Vyetka or Vetka (Ветка; Ветка; Wietka) is a town in Gomel Region, Belarus. It is situated on the bank of the Sozh River, and serves as the administrative center of Vyetka District. As of 2025, it has a population of 8,580.

It was established in 1685 by the Old Believer Priest Group (a branch of the Russian Orthodox Church) who were known as the Theodesians and who had migrated from Central Russia. At the time it was founded, Vyetka was on the territory of the Great Duchy of Lithuania.

The town's prosperity brought on the wrath of the Russian Empire and as result, it was gutted twice (1735 and 1764) by the Tsarist army in the 18th century. Vyetka is located on the left bank of the Sozh River, in the area which was highly radioactive due to the nuclear fallout of the Chernobyl disaster that occurred on April 26, 1986.

==Etymology==
The town is named Vyetka after an island in the Sozh River. "Vyetka" means "branch" in the Belarusian language.

==Geography==
The town is located in the Gomel Region on the right bank of the Sozh River and is surrounded by forest and marshy land. It is situated 22 km away from Homiel. The Homiel and Dobruš road passes through the town. It has 139 inhabited areas in 57 resettled suburbs in the district which extends over an area of 156.3 km2.

As of 2003, the population of the district was 19,700.

==History==
A fairly large priest group, the Old Believer Priest Group from Central Russia, who were ordained under the Pre-Nikon rites, migrated to Vyetka and established a number of villages in the vicinity, under the leadership of Hieromonk Fedosie.

===17th to 18th centuries===
The Old Believer Priest Group, known as Theodesians, believed in Jesus of Nazareth, King of the Jews (JNKJ) and had prospered in Russia. They found favour with the Tsars and the Imperial Government vis-à-vis the Non-Priest Group.

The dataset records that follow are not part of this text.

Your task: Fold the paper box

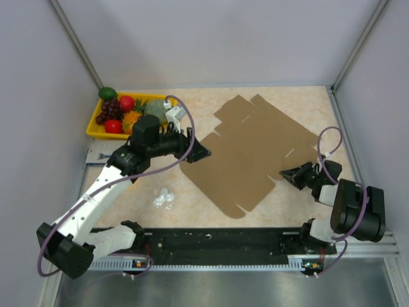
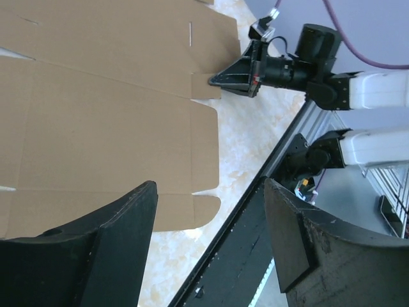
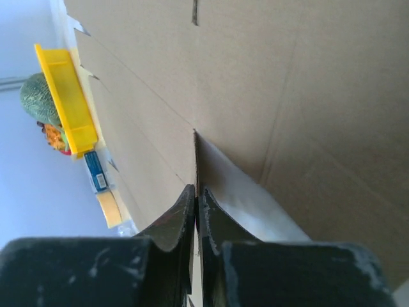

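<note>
Paper box [image 1: 249, 150] flat, long axis diag, near-left to far-right.

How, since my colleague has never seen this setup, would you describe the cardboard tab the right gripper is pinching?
Find the flat brown paper box in the middle of the table, right of the yellow fruit tray. On its edge facing the right arm a small squarish tab sticks out. Alone among the box's tabs, it is pinched in the shut right gripper.

A yellow tray [image 1: 96, 132] of fruit [image 1: 114, 126] sits beside a blue-white packet [image 1: 99, 153].
</note>
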`<action>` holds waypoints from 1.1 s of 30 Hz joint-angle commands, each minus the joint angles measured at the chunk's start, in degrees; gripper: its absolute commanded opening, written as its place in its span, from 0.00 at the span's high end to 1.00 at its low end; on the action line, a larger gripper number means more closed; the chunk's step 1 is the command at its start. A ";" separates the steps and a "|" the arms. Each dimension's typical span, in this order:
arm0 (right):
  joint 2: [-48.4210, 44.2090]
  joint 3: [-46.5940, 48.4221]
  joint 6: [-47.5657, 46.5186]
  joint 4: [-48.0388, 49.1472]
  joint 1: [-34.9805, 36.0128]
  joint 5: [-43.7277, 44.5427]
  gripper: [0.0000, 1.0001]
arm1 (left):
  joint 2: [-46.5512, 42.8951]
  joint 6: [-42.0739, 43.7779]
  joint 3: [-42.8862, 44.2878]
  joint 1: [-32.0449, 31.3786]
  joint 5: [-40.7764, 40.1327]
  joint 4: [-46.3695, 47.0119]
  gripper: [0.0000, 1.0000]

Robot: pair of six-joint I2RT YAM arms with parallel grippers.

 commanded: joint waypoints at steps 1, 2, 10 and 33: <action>-1.19 4.53 -5.98 -0.85 1.65 -0.18 1.00 | 5.92 -1.19 4.50 -0.89 -3.08 2.74 0.28; -2.24 4.88 -6.17 -1.91 2.78 0.26 1.00 | 7.06 -1.11 5.29 -0.98 -5.01 2.91 0.28; -19.99 7.96 -9.93 -15.78 9.29 4.39 1.00 | 26.57 1.88 12.57 -0.89 -18.39 2.57 0.24; -17.90 14.02 -19.70 -31.51 6.31 -5.71 1.00 | 55.73 5.40 42.45 8.33 -28.89 -8.82 0.28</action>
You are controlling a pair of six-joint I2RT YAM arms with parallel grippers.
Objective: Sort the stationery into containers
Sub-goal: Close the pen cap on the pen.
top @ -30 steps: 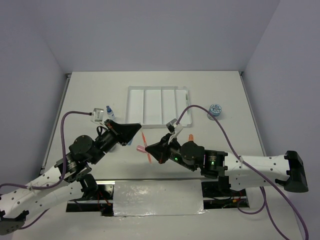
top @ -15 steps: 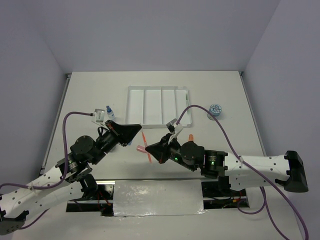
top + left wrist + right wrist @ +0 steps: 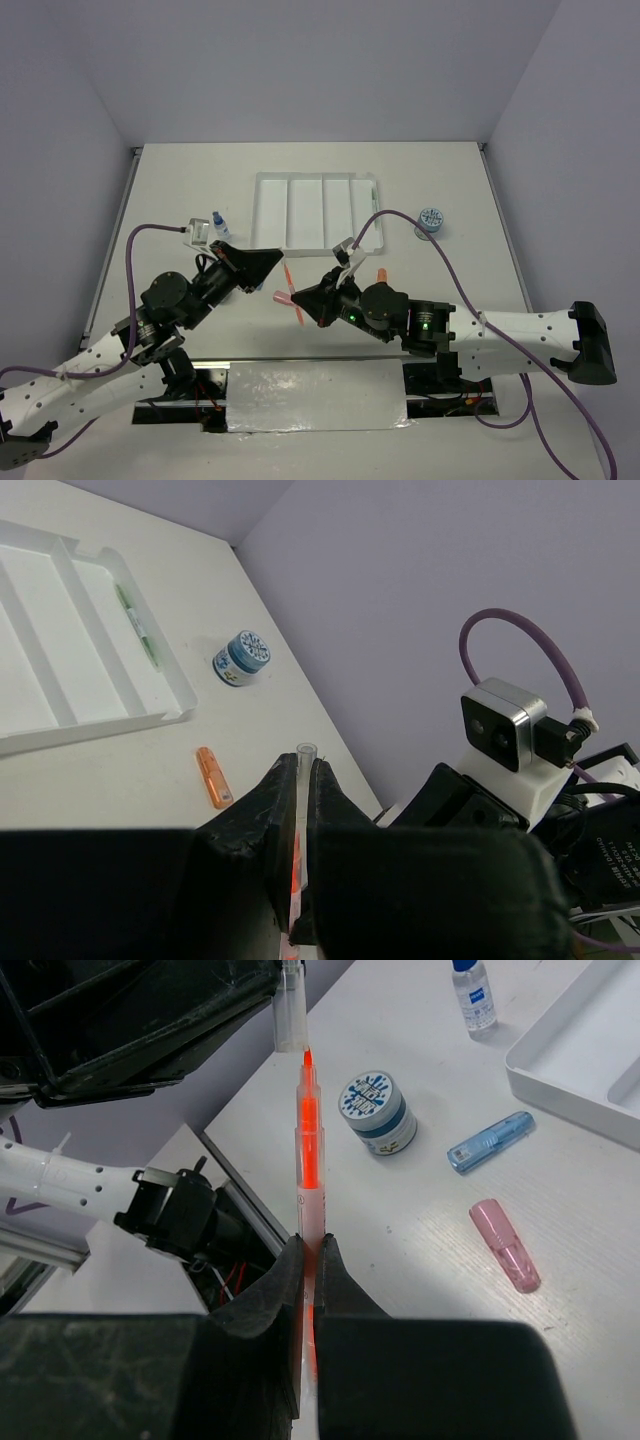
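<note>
- The left end effector (image 3: 303, 772) is closed on a clear cap (image 3: 303, 763), a thin see-through tube pinched upright between its two black fingers.
- The right end effector (image 3: 310, 1252) is closed on an orange pen (image 3: 308, 1150), which sticks straight out from between its fingers.
- In the right wrist view the pen's bare orange tip sits right at the open mouth of the cap. I cannot tell whether the two touch.
- In the top view the two end effectors meet tip to tip above the bench (image 3: 180, 180), in front of the near edge of the tray (image 3: 268, 212).
- The tray is white with four long compartments. A green pen (image 3: 372, 200) lies lengthways in the rightmost one; the other three look bare.
- A patterned disc (image 3: 431, 220) stands on the bench just right of the tray, apart from it.
- A second disc (image 3: 376, 1110) stands on the bench on the left side, near a blue stick (image 3: 490, 1141) that lies flat beside it.
- A pink stick (image 3: 505, 1245) lies flat on the bench, a little apart from the blue one and outside the tray.
- An orange stick (image 3: 213, 776) lies on the bench just off the tray's near right corner.
- A blue-capped bottle (image 3: 219, 222) stands upright to the left of the tray, not touching it.
</note>
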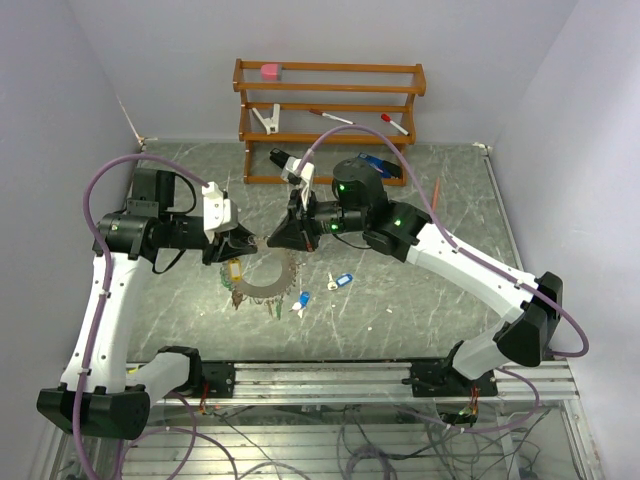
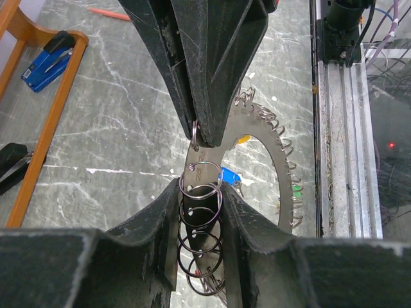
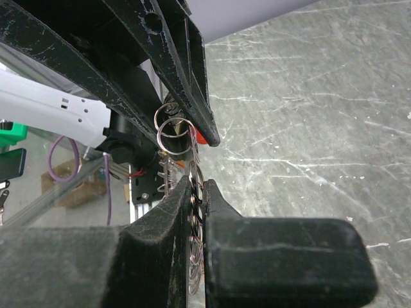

After moving to Vyetka, they practiced their religion with freedom and they also had economic opportunities to prosper. This resulted in Vyetka becoming a town of about 40,000 people around 1730. Thus, during the 17th–18th centuries, in Vyetka and surrounding suburbs with neighbouring settlements, there was a proliferation of monasteries and priories. It became known as the "centre of Raskolniks" with distinct assimilation and preservation of the "traditions of the Moscow Russia". The main square of the town was also named the Red Square, as in Moscow, which name is still in vogue here. This ensued a period of the proliferation of the artistic culture of "icon painting and manuscript book design" and Vetka wood carving.

However, in 1733 Anna of Russia forced the Vyetka Old Believer Group to relocate to Russia, and when they refused, they were forcibly moved out of Vyetka to Central Russia. Epifane, the Bishop of the Vyetka community, was subject to incarceration in 1733. Following this, those living in villages around Vyetka organized themselves and started building up a flourishing economy. However, this was not tolerated by Catherine the Great and the entire group of Old Believers were forcibly transported to Siberia thus putting an end to their presence in Vyetka. Finally, in 1772, the Russian Empire took over Vyetka.

===19th to 20th centuries===
Ships were manufactured here from 1840 and the rich people of the town were known to own steamships.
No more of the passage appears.